Ese cadáver de la vieja narrativa de la tierra pesaba demasiado sobre
sus hombros, agobiados ya por tantas páginas. Incluso las páginas de
Sudamérica, tierra del hombre, donde el narrador preocupado por los
conflictos rurales se ha convertido en viajero lúcido e informado por
las ciudades latinoamericanas. Allí de Manaos a Cuzco, de Lima a
Cartagena de Indias, de Santiago a Buenos Aires, de Río de Janeiro a
Sao Paulo estaba el horizonte virgen que su ficción nunca trataría de
cerca. Ni siquiera esa Bogotá, que le era tan próxima, y que pinta
cauta y desconfiada, "llena todavía de timideces aldeanas" Que
cultiva su espíritu y lee los clásicos, y que es "profunda y
honradamente democrática" (pag. 116)
Una caracterización desacertada, que corresponde más bien al ideal
retórico de la Atenas Sudamericana, pero muy lejana, por cierto, de
esa utopía, como se lo recordaría, con saqueos y llamas, el 9 de abril
de 1948.
Los suramericannos realmente no valemos mucho, pero Suramérica es el
más bello y sugestivo de los continentes y el más cargado de
porvenir. (pág. 10)
La trampa de la esperanza, de los futuron que nos abren los brazos.
Todo ellos estaban por cierto muy lejanos. No era una tierra de
promisión sino una tierra yerma donde se pudrían todos los ideales.
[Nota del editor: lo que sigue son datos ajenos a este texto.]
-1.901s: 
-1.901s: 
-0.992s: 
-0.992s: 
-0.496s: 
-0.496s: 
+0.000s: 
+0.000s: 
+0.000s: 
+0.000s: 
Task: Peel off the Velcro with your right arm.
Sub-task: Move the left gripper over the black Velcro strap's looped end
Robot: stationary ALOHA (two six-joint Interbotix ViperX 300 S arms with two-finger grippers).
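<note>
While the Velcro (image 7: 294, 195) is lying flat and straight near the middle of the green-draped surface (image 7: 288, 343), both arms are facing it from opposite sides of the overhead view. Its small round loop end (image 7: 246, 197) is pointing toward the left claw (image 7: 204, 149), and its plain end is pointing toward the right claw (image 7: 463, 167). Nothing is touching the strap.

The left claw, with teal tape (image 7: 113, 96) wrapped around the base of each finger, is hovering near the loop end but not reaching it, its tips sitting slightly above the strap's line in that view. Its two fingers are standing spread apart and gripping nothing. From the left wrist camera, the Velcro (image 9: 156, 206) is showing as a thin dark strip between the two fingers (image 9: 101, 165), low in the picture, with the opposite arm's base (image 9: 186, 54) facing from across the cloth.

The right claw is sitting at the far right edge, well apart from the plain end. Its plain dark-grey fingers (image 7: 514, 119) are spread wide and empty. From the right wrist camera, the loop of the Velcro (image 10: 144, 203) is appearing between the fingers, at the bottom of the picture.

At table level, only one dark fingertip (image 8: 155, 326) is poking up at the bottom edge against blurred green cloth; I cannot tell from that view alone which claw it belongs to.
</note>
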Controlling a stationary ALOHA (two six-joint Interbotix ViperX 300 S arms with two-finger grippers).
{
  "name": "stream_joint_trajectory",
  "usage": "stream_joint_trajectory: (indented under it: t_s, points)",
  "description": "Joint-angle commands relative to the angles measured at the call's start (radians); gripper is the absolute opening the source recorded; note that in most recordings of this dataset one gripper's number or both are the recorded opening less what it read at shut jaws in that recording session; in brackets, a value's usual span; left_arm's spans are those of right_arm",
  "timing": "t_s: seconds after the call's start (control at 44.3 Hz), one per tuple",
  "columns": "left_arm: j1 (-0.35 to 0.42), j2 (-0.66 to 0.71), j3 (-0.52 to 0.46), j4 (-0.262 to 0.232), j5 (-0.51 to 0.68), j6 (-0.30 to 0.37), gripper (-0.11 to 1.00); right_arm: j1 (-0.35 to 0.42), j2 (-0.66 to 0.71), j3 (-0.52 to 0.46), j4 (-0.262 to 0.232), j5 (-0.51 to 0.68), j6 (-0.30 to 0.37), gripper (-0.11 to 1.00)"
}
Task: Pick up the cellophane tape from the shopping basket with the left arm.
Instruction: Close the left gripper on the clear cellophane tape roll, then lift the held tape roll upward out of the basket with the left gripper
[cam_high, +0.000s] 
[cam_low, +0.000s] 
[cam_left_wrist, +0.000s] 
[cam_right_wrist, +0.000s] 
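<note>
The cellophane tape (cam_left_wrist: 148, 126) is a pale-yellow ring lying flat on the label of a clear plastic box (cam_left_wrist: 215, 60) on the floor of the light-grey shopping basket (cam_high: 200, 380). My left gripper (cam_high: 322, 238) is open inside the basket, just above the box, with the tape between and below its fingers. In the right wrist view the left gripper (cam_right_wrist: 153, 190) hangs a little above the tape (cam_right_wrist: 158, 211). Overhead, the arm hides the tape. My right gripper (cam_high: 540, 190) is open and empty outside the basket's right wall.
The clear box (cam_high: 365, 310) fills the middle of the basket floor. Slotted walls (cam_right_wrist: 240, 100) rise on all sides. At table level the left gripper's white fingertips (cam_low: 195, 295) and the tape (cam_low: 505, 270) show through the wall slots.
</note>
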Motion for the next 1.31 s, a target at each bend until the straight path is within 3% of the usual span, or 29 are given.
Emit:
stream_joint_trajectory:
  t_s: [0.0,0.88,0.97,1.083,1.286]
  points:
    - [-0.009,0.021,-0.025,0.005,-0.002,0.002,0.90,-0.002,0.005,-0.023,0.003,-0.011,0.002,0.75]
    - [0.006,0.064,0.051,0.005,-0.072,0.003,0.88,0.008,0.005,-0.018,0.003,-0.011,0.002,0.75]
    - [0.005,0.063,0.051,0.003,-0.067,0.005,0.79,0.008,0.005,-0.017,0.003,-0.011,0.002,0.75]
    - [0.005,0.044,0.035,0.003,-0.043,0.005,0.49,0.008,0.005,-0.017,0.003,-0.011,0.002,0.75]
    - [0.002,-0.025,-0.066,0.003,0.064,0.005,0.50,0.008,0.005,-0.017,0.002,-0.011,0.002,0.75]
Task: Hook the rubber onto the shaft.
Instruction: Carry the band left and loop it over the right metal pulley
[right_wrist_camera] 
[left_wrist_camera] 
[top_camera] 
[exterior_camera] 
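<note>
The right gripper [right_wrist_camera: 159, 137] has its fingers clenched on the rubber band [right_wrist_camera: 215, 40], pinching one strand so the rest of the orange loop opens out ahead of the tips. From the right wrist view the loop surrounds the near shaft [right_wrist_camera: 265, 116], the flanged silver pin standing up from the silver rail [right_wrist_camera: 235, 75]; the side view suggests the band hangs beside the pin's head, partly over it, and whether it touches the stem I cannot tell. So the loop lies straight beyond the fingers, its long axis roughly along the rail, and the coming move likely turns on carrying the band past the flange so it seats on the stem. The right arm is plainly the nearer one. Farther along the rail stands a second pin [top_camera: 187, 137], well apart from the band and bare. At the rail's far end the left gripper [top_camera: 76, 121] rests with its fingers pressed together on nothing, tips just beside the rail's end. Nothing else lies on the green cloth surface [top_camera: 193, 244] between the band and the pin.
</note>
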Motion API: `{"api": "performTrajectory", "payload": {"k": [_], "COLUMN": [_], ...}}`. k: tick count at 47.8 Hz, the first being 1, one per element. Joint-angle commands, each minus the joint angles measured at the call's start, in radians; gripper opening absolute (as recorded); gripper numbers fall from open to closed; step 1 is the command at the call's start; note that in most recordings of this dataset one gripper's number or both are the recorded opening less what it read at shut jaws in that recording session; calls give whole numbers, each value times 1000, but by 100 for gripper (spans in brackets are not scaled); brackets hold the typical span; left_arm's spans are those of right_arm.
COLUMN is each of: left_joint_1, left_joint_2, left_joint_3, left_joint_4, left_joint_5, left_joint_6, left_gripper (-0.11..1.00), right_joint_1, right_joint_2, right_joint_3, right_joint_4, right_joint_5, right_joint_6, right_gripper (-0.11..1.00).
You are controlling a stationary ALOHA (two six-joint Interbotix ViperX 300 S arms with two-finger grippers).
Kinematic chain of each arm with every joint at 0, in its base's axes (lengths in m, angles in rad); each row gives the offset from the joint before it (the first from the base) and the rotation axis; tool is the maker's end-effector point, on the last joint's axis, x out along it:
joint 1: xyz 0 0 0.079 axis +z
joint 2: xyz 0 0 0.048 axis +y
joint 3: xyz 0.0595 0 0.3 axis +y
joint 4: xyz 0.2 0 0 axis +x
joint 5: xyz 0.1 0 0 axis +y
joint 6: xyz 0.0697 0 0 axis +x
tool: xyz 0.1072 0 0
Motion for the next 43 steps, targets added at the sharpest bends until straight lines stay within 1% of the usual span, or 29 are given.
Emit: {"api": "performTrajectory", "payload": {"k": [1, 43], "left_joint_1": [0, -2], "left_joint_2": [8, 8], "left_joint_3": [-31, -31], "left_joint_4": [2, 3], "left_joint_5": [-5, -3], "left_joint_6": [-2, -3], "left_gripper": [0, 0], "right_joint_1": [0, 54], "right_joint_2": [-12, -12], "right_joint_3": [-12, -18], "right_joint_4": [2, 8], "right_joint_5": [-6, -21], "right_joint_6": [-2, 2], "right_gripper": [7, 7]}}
Gabriel García Márquez, en cambio, sí encontró en Pedro Páramo (1955) lo que buscaba: En el comienzo del amanecer, el día va dándose vuelta a pausas; casi se oyen los goznes de la tierra que giran enmohecidos, la vibración de esta tierra vieja que vuelca su oscuridad. Verdad que la noche está llena de pecados, Justina?
La tierra era vieja y se desgastaba, sin remedio. Rechinaba, incluso,
mientras el pecado subsistía mucho más allá de la muerte. También
allí, en Pedro Páramo, García Márquez hallaría el tono necesario para
poner a andar Cien años de soledad:
El padre Rentería se acordaría muchos años después de la noche en
que la dureza de su cama lo tuvo despierto y después lo obligó a
salir. Fue la noche en que murió Miguel Páramo.
Muerte y más muerte. Por ello quizá el silencio narrativo de Caballero Calderón despues de Manuel Pacho y la insignificancia de sus últimos textos es digno y honrado. Su mundo, no hay duda, había desaparecido devorado por lo que en la ficción representaban Pedro Páramo y Cien años de soledad. No la ciudad o el campo sino apenas el alma de un ser que no era ni indio, ni blanco ni negro, ni criollo o mulato, sino apenas una figura imaginaria. Un ente de ficcion. Una construcción de palabras. Se lo tragó la tierra? No. Apenas su propio mundo, endeble y esquemático. Ese Bogotá vacuo y letal del cual nunca pudo desprenderse del todo, asesinándolo en una ficción implacable. Como lo ha intentado, por cierto, su hijo Antonio Caballero con Sin remedio : ese horror que intenta volverse poema, también en vano.